Gravatar Alvin Kimel is very upbeat about the Catholic liturgy of today. No talk of a new "Arian" situation there.

The whole rhetoric about the alleged fall of the world's bishops into Arianism in the fourth century is wildly overblown in any case. It is based on Jerome's reaction to Rimini in 359 -- "the world awoke and discovered itself Arian". The problem was largely one of confusing terminology, and the Niceo-Constantinopolitan Creed put an end to it and was universally embraced, as would not have happened if the majority of bishops had really been Arian. (Chalcedon, 70 years later, was less successful in winning such universal reception, and the anti-Chalcedonian churches continue to this day.)


Gravatar I would submit that the "flat world" of globalized hyper-capitalism (which Marx predicted with stunning foresight) and the flattened liturgy of the Novus Ordo are both generated by the same Modernist spirit. Is the time ripe for an unexpected alliance between social justice Catholics and Latin Rite traditionalists?


Gravatar Some truth in that, Dave.

Global English is the depleted language of global capitalism.


Gravatar 'Global English is the depleted language of global capitalism.'

Fr.
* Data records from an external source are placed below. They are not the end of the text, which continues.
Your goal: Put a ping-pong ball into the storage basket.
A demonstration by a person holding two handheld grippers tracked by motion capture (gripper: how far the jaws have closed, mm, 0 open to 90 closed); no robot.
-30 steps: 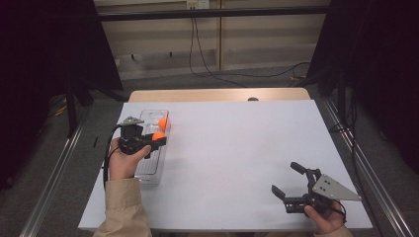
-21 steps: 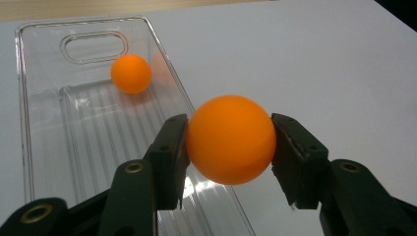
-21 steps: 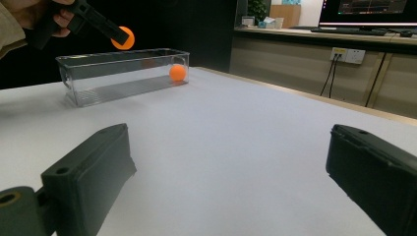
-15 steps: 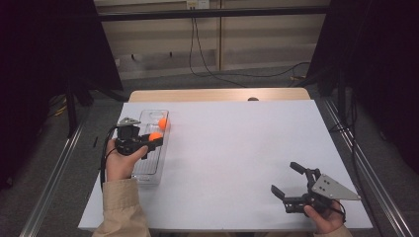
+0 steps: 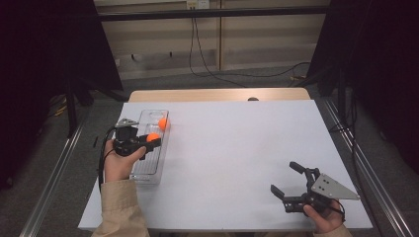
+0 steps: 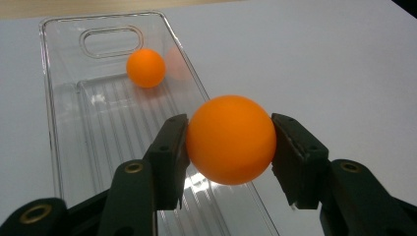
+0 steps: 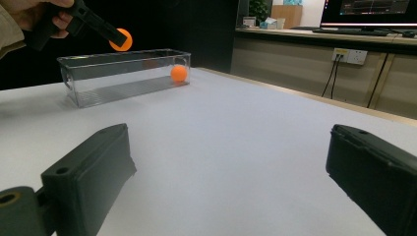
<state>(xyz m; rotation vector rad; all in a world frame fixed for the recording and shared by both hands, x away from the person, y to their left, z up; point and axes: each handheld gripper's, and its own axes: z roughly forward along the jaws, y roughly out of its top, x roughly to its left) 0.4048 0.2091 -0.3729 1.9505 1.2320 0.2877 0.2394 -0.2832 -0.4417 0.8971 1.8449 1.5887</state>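
Next to nothing has moved since the earlier frames: the left hand-held gripper [image 5: 154,140] sits at the same spot over the clear tray [image 5: 140,174], the right hand-held gripper [image 5: 287,180] is parked as before at the near right of the table [image 5: 237,148]. Left jaws clamped on an orange ball [image 6: 230,139], pads pressing both sides. The ball hangs above the tray's right long wall, roughly mid-length, so the drop looks to be straight down and slightly inward. Tray's long axis runs away from the person; a second orange ball [image 6: 146,68] rests at the far end, well apart. Near half of the tray is free. Left hand is far nearer. Right jaws spread wide, nothing between them, open table all around.
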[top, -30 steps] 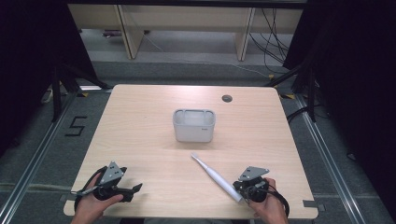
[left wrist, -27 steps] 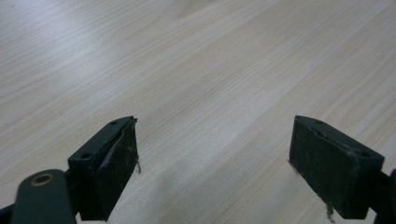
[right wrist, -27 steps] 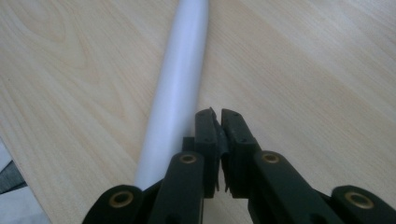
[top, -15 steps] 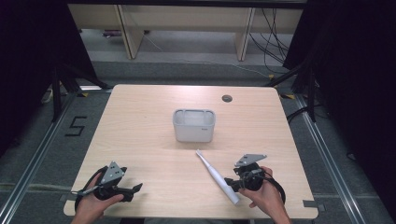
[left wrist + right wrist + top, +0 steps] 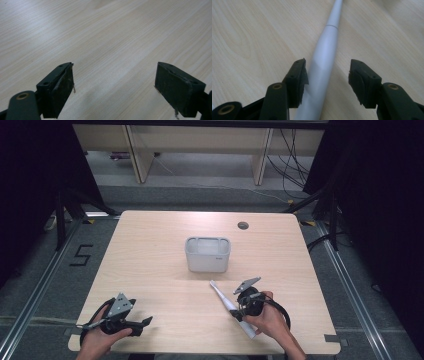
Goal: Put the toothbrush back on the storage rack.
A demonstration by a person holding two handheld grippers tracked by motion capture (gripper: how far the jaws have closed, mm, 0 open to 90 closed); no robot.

Richard John Neuhaus concurs. Here is an interesting except from On the Square (17 February 2006):

'I accepted an invitation to speak at Davos a few years ago and have been invited back several times, but have declined. There is no doubt that it is an impressive gathering of the world’s movers and shakers: CEOs of the biggest transnational corporations, presidents, prime ministers, treasury secretaries, stars of movies, music, and media, and on and on. ... My friend Rabbi Marc Gellman went this year. He said he had never felt so useless or irrelevant. The reigning ideology of Davos is that economic globalization is both inevitable and the remedy for humanity’s ills. ... Which is not to say that the appropriately named World Economic Forum is not a very useful occasion for the making of deals among those who Tom Wolfe called “the masters of the universe.” And, who knows, given their typically limited intellectual exposure, some of them may leave with the impression that they have engaged really big ideas.'

Is it possible that a similar ethos pervades the liturgical conferences whose aim is to enforce the inevitability of the Modernist "reforms" of Catholic liturgy?
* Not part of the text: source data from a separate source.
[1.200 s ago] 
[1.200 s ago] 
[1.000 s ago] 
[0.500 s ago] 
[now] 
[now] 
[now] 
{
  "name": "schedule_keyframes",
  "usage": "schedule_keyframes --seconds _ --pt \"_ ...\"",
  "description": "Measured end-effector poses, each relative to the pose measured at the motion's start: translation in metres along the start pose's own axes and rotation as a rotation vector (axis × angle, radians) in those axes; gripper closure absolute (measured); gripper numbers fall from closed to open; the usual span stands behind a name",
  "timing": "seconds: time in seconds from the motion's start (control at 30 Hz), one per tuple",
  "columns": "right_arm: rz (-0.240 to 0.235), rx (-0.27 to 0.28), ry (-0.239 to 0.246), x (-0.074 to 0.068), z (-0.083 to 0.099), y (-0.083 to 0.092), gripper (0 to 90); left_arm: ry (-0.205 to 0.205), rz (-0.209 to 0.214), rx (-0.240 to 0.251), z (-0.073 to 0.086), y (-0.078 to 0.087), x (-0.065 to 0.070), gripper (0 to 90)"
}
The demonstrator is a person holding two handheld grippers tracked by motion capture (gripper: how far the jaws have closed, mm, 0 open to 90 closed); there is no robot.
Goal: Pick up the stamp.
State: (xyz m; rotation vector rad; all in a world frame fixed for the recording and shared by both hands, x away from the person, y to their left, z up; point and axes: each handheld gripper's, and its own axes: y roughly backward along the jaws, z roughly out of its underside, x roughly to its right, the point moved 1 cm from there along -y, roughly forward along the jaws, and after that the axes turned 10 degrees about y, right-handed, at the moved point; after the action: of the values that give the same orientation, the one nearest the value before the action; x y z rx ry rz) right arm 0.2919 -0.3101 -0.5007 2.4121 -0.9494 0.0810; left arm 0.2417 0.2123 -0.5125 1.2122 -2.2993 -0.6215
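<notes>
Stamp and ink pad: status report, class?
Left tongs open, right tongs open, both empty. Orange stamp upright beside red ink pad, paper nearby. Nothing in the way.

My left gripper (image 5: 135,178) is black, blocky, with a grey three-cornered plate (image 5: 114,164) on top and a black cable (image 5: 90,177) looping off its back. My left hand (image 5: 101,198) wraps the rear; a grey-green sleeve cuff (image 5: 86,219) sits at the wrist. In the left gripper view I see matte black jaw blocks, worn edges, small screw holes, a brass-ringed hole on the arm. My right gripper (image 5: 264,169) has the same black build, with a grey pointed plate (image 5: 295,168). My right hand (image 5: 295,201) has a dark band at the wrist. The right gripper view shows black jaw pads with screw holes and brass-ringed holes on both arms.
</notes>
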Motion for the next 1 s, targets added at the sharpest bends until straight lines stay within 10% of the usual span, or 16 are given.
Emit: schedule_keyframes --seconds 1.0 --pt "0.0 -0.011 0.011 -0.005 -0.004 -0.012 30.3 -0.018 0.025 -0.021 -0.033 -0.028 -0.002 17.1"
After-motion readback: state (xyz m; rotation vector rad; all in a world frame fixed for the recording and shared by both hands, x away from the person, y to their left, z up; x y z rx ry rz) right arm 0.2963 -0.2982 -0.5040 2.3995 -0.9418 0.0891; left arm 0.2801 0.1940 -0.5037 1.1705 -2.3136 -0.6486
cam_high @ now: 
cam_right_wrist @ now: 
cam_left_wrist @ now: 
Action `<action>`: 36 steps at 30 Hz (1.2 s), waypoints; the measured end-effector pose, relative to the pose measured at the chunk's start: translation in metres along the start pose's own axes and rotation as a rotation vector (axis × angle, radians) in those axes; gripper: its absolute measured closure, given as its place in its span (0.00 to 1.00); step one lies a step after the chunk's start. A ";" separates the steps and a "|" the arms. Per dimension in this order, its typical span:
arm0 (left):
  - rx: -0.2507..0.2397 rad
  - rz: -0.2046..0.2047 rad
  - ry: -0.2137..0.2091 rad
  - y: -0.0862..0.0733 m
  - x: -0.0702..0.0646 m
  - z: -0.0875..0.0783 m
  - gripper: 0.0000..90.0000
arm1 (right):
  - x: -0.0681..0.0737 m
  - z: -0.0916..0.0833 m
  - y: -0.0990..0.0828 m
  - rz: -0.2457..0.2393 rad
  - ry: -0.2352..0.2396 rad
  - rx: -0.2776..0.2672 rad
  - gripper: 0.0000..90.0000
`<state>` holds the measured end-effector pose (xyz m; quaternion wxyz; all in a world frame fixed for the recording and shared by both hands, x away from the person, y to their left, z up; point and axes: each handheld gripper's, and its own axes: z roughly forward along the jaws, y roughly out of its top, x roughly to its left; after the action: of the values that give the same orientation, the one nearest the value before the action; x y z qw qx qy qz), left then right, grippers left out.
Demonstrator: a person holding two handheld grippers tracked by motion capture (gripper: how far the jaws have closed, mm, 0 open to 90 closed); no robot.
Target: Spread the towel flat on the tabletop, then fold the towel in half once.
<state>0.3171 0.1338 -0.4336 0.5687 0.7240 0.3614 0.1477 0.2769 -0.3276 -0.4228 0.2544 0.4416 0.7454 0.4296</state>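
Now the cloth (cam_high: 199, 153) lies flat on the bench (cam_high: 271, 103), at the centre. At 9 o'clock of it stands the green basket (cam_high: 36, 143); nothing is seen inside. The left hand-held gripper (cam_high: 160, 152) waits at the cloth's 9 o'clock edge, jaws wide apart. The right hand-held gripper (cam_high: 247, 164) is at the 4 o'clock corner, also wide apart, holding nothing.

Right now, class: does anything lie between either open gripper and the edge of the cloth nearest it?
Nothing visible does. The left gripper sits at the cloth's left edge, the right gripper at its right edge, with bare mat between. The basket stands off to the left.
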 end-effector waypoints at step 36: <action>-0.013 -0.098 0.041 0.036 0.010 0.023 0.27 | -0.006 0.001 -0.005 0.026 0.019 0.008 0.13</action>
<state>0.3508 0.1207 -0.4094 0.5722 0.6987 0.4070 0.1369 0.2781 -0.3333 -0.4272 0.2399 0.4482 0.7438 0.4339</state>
Gravatar Be careful of the schismatic spirit, folks. ... Before replying to this warming with your usual mocking irony, consider it seriously.
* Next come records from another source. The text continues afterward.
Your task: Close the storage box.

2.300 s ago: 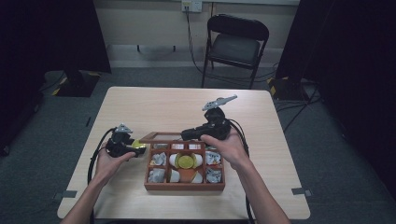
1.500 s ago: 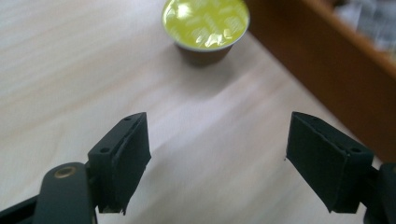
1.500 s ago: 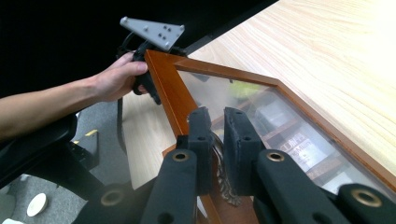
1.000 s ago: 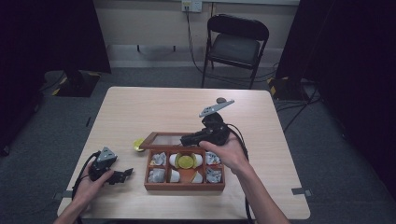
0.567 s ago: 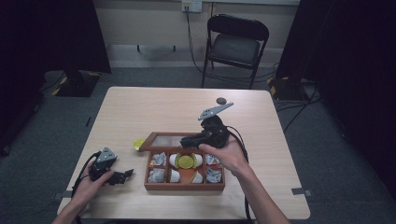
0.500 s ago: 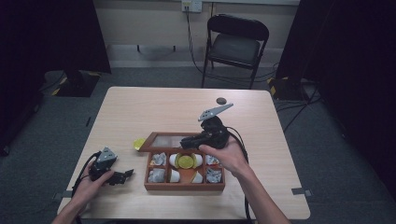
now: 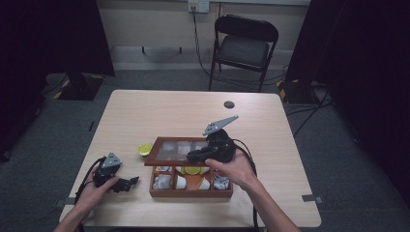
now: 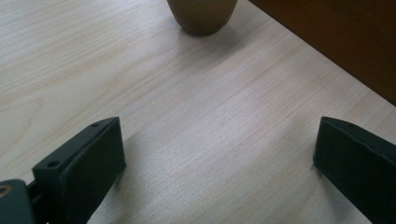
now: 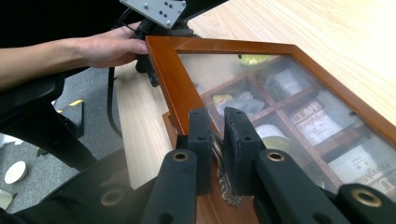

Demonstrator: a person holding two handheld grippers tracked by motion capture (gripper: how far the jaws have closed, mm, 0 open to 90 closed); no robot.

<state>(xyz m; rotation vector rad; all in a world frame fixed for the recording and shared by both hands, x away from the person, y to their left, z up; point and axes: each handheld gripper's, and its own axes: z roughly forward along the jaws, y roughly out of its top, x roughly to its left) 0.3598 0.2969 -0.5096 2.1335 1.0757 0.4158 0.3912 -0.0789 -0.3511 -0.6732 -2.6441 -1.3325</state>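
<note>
moved: our left gripper (image 7: 126, 182) left the cup (image 7: 144, 149), jaws just opened, empty | step: right gripper (image 9: 214, 140) clamps lid (image 7: 180, 150) over box (image 7: 191, 190), half-raised | next: we swing it fully open

The counter (image 8: 187, 121) is pale wood with a fine, smooth, matt grain. The box (image 7: 191, 186) is reddish-brown wood with a soft satin sheen; its lid (image 9: 177, 88) frames a clear, lightly reflective pane. The right tongs (image 9: 215, 140) are matt black plastic with brass-coloured metal rivets, and the left tongs (image 8: 219, 154) look alike.
</note>
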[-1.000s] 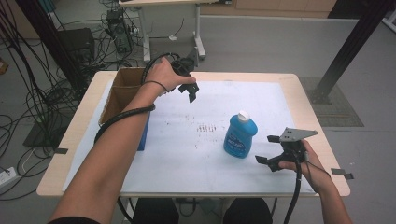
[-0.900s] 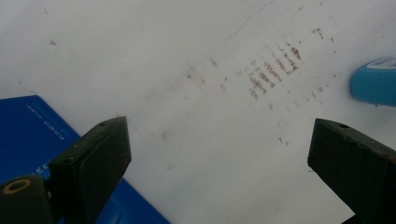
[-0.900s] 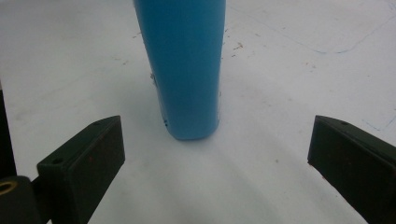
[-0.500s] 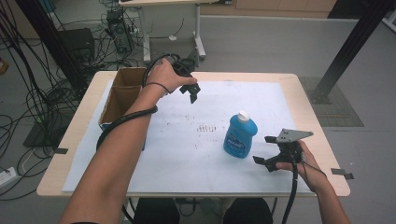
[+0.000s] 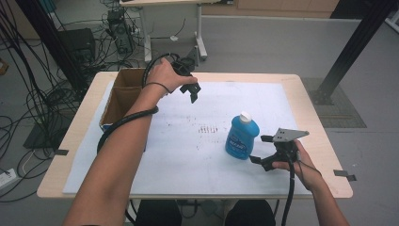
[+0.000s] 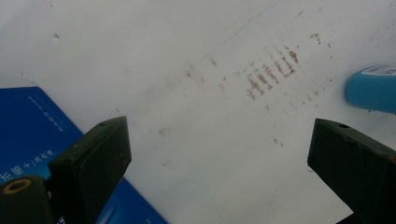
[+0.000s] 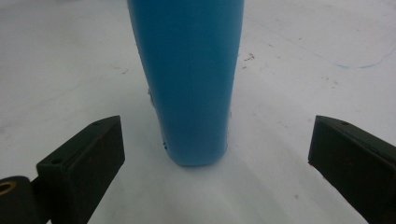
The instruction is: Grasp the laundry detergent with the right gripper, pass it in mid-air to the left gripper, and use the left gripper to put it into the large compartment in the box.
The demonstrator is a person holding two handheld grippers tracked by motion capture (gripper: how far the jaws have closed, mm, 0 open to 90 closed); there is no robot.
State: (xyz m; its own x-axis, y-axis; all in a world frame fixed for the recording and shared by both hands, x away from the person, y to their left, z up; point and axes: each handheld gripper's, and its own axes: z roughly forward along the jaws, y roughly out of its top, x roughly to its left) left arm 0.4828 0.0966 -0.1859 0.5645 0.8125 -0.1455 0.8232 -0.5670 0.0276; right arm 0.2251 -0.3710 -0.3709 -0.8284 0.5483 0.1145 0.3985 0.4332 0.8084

Indeed (laugh): with "Spirit" around, who needs the Magisterium!


Gravatar "A new world has to be built, a world in which there is room for all its people." Cardinal Oscar Andres Rodriguez Maradiaga

If he is the next Pope we will have lived to see a Tim LaHaye novel play out before our eyes.


Gravatar PP- so why did the bishops stick their liturgical heads in the sand, as you said? WHy would that have been so? Or did they recognize that laypeople's participation at Mass was more in keeping with law, rather than spirit?


Gravatar Did globalization create flat-English, or did ICEL beat the globalists at the UN to the punch?